Each record has to be repeated exactly as given.

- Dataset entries
-------------------------
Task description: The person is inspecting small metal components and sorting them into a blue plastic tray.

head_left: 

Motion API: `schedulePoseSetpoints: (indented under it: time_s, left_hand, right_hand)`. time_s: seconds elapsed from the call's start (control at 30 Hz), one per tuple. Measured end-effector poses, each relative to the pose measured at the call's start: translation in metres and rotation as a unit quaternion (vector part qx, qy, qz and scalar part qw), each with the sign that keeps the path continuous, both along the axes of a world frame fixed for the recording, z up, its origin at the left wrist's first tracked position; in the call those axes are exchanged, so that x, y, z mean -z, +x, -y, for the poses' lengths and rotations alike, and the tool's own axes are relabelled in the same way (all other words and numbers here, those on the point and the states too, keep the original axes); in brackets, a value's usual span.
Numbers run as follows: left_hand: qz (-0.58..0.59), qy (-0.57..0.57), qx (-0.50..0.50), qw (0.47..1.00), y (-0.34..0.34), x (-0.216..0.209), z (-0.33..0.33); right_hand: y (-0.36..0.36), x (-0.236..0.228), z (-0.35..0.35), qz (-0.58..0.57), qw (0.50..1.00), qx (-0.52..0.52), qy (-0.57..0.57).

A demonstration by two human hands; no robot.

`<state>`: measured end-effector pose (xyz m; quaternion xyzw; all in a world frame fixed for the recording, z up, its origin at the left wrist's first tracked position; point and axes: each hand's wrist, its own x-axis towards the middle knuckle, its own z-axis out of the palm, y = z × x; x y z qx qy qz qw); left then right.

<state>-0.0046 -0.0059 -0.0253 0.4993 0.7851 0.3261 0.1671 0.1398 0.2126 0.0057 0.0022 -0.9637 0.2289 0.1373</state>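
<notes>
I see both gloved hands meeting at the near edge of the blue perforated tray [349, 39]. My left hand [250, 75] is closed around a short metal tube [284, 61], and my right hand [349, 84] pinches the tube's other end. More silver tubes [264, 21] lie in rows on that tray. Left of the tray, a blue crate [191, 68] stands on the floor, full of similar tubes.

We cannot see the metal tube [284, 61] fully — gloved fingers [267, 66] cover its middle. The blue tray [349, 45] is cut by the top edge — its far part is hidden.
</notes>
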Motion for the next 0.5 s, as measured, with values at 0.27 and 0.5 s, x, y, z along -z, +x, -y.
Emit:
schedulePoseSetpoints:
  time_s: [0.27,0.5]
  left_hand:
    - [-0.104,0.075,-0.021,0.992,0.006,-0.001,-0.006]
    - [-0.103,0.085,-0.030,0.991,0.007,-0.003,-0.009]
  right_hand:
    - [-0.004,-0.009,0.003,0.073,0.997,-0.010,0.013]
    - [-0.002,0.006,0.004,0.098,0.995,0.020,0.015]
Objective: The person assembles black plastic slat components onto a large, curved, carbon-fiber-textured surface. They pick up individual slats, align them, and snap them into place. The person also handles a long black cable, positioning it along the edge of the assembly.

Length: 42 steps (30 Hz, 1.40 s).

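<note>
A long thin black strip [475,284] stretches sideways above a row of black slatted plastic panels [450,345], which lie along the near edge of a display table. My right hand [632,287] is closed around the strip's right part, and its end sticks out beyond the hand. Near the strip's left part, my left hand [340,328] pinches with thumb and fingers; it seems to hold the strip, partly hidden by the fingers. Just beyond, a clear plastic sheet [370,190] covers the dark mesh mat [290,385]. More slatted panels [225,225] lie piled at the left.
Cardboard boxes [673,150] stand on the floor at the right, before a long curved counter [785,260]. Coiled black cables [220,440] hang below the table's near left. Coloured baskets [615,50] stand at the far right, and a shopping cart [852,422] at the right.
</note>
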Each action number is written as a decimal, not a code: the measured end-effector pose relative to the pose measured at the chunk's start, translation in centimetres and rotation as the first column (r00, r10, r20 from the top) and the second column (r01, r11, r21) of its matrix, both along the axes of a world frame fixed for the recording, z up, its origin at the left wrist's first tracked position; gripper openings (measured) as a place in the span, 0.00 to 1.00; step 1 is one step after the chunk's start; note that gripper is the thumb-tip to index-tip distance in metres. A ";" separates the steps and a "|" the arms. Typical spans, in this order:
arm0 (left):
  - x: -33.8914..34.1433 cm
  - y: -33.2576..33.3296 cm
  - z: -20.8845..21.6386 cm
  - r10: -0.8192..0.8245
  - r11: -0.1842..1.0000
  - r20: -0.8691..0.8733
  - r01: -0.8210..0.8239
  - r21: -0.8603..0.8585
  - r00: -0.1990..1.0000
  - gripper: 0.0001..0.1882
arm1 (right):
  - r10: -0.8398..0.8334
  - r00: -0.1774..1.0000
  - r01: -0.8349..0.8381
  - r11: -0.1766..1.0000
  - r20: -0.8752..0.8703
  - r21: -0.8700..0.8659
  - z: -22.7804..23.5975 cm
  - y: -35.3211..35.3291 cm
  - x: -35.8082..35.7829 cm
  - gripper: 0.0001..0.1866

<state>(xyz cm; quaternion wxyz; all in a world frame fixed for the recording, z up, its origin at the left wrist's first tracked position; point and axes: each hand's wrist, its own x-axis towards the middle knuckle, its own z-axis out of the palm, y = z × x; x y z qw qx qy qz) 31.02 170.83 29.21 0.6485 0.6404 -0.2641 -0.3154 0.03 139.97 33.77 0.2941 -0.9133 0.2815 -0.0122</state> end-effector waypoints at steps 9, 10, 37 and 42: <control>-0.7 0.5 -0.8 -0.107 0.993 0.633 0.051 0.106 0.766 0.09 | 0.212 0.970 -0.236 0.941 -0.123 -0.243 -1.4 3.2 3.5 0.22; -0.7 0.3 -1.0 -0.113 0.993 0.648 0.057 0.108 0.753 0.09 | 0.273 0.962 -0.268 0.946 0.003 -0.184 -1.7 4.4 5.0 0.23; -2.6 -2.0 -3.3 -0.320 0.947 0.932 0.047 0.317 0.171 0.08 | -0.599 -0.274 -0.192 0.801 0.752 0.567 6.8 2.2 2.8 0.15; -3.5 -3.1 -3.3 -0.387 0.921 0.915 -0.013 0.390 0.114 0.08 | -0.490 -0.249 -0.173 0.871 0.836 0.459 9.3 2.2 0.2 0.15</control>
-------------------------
- Reply to the task
Task description: The person is inspecting small metal components and sorting them into a blue plastic tray.

head_left: 

Motion API: `schedulePoseSetpoints: (indented under it: time_s, left_hand, right_hand)`. time_s: seconds elapsed from the call's start (control at 30 Hz), one per tuple. Measured end-effector poses, each relative to the pose measured at the call's start: translation in metres and rotation as a unit quaternion (vector part qx, qy, qz and scalar part qw), each with the sign that keeps the path continuous, both along the axes of a world frame fixed for the recording, z up, its origin at the left wrist's first tracked position; in the call those axes are exchanged, so that x, y, z mean -z, +x, -y, for the poses' lengths and rotations alike, and the tool's own axes are relabelled in the same way (all other words and numbers here, those on the point and the states too, keep the original axes); in brackets, a value's usual span.
Numbers run as follows: left_hand: qz (-0.58..0.59), qy (-0.57..0.57), qx (-0.50..0.50), qw (0.47..1.00), y (-0.34..0.34), x (-0.216..0.209), z (-0.33..0.33); right_hand: y (-0.36..0.36), x (-0.236..0.228), z (-0.35..0.35), qz (-0.58..0.57), qw (0.50..1.00), qx (-0.52..0.52), qy (-0.57..0.57).

A demonstration by two human hands; no robot.

`<state>`: measured end-effector pose (xyz m; quaternion xyzw; all in a world frame fixed for the recording, z up, its origin at the left wrist's first tracked position; point and axes: each hand's wrist, its own x-axis towards the middle knuckle, its own z-axis out of the palm, y = z × x; x y z qx qy qz qw); left then right.

<state>-0.0046 -0.0059 -0.0253 0.4993 0.7851 0.3261 0.1671 0.1398 0.2126 0.0057 0.0022 -0.9637 0.2289 0.1373</state>
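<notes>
I see both gloved hands meeting at the near edge of the blue perforated tray [349, 39]. My left hand [250, 75] is closed around a short metal tube [284, 61], and my right hand [349, 84] pinches the tube's other end. More silver tubes [264, 21] lie in rows on that tray. Left of the tray, a blue crate [191, 68] stands on the floor, full of similar tubes.

We cannot see the metal tube [284, 61] fully — gloved fingers [267, 66] cover its middle. The blue tray [349, 45] is cut by the top edge — its far part is hidden.
</notes>
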Motion for the next 0.5 s, as measured, with values at 0.27 and 0.5 s, x, y, z along -z, +x, -y.
Emit:
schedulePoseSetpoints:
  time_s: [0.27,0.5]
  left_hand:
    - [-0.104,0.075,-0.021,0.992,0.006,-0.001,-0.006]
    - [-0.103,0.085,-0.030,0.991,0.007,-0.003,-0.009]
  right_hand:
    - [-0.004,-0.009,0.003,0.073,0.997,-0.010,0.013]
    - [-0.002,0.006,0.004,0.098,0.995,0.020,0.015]
Objective: The person assembles black plastic slat components onto a large, curved, carbon-fiber-textured surface. They pick up individual slats, align them, and snap them into place. The person also handles a long black cable, positioning it along the edge of the assembly.

Length: 42 steps (30 Hz, 1.40 s).

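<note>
A long thin black strip [475,284] stretches sideways above a row of black slatted plastic panels [450,345], which lie along the near edge of a display table. My right hand [632,287] is closed around the strip's right part, and its end sticks out beyond the hand. Near the strip's left part, my left hand [340,328] pinches with thumb and fingers; it seems to hold the strip, partly hidden by the fingers. Just beyond, a clear plastic sheet [370,190] covers the dark mesh mat [290,385]. More slatted panels [225,225] lie piled at the left.
Cardboard boxes [673,150] stand on the floor at the right, before a long curved counter [785,260]. Coiled black cables [220,440] hang below the table's near left. Coloured baskets [615,50] stand at the far right, and a shopping cart [852,422] at the right.
</note>
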Each action number is written as a decimal, not a code: the measured end-effector pose relative to the pose measured at the chunk's start, translation in centimetres and rotation as the first column (r00, r10, r20 from the top) and the second column (r01, r11, r21) of its matrix, both along the axes of a world frame fixed for the recording, z up, its origin at the left wrist's first tracked position; gripper openings (measured) as a place in the span, 0.00 to 1.00; step 1 is one step after the chunk's start; note that gripper is the thumb-tip to index-tip distance in metres. A ";" separates the steps and a "|" the arms. Typical spans, in this order:
arm0 (left):
  - x: -33.8914..34.1433 cm
  - y: -33.2576..33.3296 cm
  - z: -20.8845..21.6386 cm
  - r10: -0.8192..0.8245
  - r11: -0.1842..1.0000
  - r20: -0.8691..0.8733
  - r01: -0.8210..0.8239
  - r21: -0.8603..0.8585
  - r00: -0.1990..1.0000
  - gripper: 0.0001..0.1882
arm1 (right):
  - r10: -0.8398..0.8334
  - r00: -0.1774..1.0000
  - r01: -0.8349..0.8381
  - r11: -0.1766..1.0000
  - r20: -0.8752..0.8703
  - r21: -0.8700..0.8659
  - z: -22.7804..23.5975 cm
  - y: -35.3211..35.3291 cm
  - x: -35.8082..35.7829 cm
  - gripper: 0.0001..0.1866

<state>(xyz cm; quaternion wxyz; all in a world frame fixed for the recording, z up, its origin at the left wrist's first tracked position; point and axes: each hand's wrist, its own x-axis towards the middle knuckle, its own z-axis out of the palm, y = z × x; x y z qw qx qy qz) 31.02 170.83 29.21 0.6485 0.6404 -0.2641 -0.3154 0.03 139.97 33.77 0.2941 -0.9133 0.2815 -0.0122</state> end-effector waypoints at steps 9, 10, 37 and 42: <control>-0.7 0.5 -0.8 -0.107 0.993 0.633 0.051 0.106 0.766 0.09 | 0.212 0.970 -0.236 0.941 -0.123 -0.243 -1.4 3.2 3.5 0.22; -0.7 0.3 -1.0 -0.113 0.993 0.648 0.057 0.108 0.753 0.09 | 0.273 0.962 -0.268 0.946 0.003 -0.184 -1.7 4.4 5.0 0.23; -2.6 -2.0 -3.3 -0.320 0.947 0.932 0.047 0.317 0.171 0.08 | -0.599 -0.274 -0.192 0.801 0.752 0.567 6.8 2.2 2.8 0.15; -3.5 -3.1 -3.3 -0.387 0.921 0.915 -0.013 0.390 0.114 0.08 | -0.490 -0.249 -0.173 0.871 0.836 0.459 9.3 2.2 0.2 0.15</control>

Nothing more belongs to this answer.